→ **Goal of the exercise**: Line count for "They": give the number of lines in the records below that hold it, and nothing else.

[Collected data entries]
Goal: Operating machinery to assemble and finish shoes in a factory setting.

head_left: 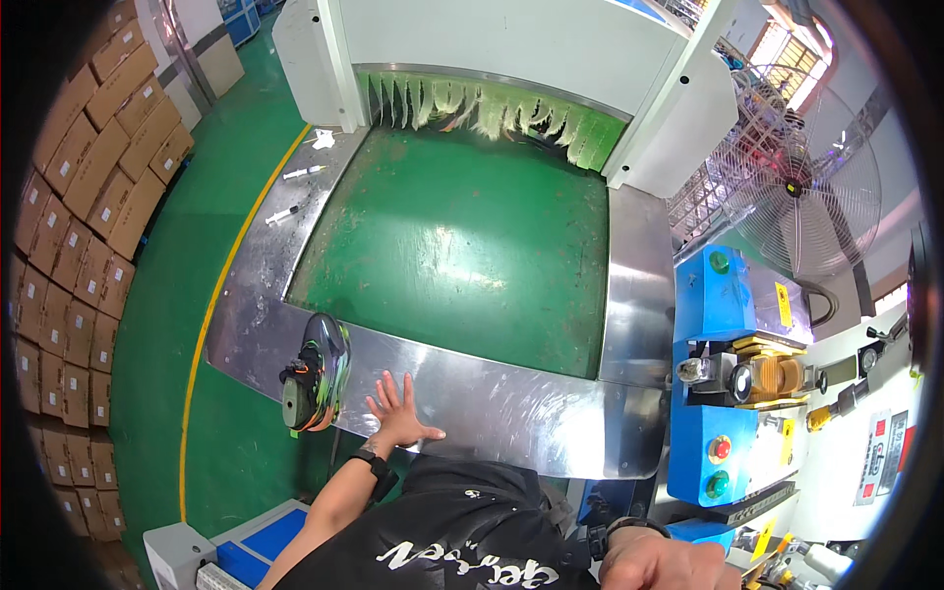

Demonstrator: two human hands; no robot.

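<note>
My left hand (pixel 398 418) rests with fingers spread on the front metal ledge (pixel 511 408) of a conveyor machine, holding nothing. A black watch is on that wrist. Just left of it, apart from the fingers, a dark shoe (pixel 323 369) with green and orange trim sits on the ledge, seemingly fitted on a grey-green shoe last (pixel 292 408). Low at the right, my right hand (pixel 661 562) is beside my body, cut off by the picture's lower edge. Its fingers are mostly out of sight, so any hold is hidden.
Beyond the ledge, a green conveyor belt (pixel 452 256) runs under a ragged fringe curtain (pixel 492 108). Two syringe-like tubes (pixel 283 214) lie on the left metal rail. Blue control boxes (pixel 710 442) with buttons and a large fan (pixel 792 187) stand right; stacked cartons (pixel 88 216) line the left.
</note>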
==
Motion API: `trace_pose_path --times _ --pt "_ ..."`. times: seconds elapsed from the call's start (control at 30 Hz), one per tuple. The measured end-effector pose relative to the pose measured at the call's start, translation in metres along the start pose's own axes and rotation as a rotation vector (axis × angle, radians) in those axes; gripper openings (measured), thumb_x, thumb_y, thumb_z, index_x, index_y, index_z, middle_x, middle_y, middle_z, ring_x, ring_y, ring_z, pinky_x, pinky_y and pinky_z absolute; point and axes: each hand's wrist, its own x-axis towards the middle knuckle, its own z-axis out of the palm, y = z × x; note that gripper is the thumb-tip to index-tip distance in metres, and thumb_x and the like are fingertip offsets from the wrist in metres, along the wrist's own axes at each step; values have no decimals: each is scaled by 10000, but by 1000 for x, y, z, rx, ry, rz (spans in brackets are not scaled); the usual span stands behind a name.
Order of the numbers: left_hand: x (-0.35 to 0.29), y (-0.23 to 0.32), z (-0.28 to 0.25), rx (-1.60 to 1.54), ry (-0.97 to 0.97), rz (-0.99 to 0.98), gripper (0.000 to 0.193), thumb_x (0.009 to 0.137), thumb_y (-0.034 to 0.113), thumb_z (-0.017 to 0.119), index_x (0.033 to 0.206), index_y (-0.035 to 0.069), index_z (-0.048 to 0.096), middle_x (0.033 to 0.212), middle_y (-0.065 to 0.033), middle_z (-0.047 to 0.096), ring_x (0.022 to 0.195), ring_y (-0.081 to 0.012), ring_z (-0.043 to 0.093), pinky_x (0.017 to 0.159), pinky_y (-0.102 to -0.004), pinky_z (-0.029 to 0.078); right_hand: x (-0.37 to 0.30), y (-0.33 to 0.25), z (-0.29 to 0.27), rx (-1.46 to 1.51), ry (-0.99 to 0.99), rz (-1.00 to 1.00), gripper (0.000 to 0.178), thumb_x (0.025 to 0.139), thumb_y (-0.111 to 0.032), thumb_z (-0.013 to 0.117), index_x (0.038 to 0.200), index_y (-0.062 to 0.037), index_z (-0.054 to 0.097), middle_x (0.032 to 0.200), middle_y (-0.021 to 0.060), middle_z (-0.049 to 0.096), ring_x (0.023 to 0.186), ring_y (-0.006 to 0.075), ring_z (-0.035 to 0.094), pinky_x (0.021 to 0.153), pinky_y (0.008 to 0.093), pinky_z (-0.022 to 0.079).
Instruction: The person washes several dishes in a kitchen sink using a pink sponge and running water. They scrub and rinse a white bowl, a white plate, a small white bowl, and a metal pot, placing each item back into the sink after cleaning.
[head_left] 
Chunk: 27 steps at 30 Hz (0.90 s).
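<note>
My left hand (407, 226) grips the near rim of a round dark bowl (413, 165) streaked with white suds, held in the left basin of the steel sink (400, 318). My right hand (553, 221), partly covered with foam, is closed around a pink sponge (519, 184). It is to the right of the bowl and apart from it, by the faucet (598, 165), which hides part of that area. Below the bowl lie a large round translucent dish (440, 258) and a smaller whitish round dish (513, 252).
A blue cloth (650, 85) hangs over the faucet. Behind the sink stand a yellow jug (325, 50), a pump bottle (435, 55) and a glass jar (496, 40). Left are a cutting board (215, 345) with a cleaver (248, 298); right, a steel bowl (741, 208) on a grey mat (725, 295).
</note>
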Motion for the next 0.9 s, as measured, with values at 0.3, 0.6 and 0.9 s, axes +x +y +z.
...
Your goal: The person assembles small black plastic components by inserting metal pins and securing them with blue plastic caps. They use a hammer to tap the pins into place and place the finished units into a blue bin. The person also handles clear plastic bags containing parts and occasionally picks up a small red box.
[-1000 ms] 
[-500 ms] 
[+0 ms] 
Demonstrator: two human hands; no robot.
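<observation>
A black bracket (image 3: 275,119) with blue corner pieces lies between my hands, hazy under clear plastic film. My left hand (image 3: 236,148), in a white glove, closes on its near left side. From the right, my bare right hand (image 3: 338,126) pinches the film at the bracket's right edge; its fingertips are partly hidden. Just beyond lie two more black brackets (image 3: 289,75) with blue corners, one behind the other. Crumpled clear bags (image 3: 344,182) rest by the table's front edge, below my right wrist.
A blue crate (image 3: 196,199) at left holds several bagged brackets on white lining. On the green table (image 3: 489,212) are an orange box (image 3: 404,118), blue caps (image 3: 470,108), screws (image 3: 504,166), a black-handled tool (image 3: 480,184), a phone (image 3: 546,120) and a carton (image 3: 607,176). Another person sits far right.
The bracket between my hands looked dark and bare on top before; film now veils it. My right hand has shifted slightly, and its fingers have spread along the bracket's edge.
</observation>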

→ **Answer to the exercise**: 2